Furthermore, the release noted that the implementation of the upward review will take effect from the 2022–2023 and 2023–2024 academic sessions.
Also, findings showed that with the increase, freshmen, returning students, and final-year students for the non-science courses are would pay N111,000, N91,500, and N114,000, respectively.
In addition, students are also required to pay N36,500, N21,500, and N21,500, respectively, as third-party dues.
Similarly, students fees in the science category were increased to N155,000, N125,000, and N148,000, respectively, for freshmen, returning students, and final-year students.
Likewise, they are also to pay N38,500, N21,500, and N21,500, respectively, as third-party dues.
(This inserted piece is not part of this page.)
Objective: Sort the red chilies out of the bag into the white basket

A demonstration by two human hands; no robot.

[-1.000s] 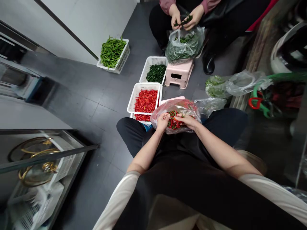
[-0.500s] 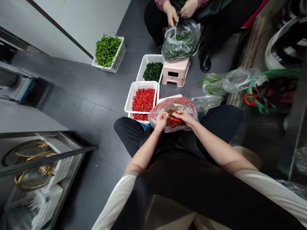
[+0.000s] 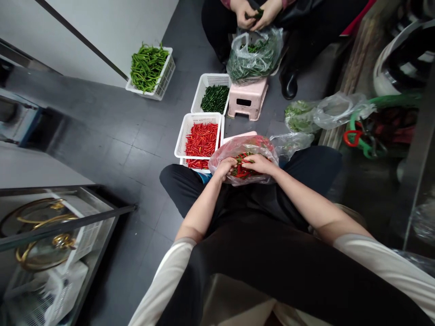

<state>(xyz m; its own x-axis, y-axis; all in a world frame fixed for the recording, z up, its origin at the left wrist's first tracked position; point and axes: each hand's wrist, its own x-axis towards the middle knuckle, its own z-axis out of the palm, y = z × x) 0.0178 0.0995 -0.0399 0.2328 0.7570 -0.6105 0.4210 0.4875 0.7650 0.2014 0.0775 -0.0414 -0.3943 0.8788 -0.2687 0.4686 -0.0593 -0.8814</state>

Following this, students stormed the institution en masse, holding placards with various inscriptions to protest the hike in tuition fees as well as other charges, pleading with the management to reconsider it decision, admist harsh economic realities.
Some of the inscriptions include; “return to the old fees, bring back our old fees, we can’t afford the new fees, UNICAL SUG, wake up,” among others.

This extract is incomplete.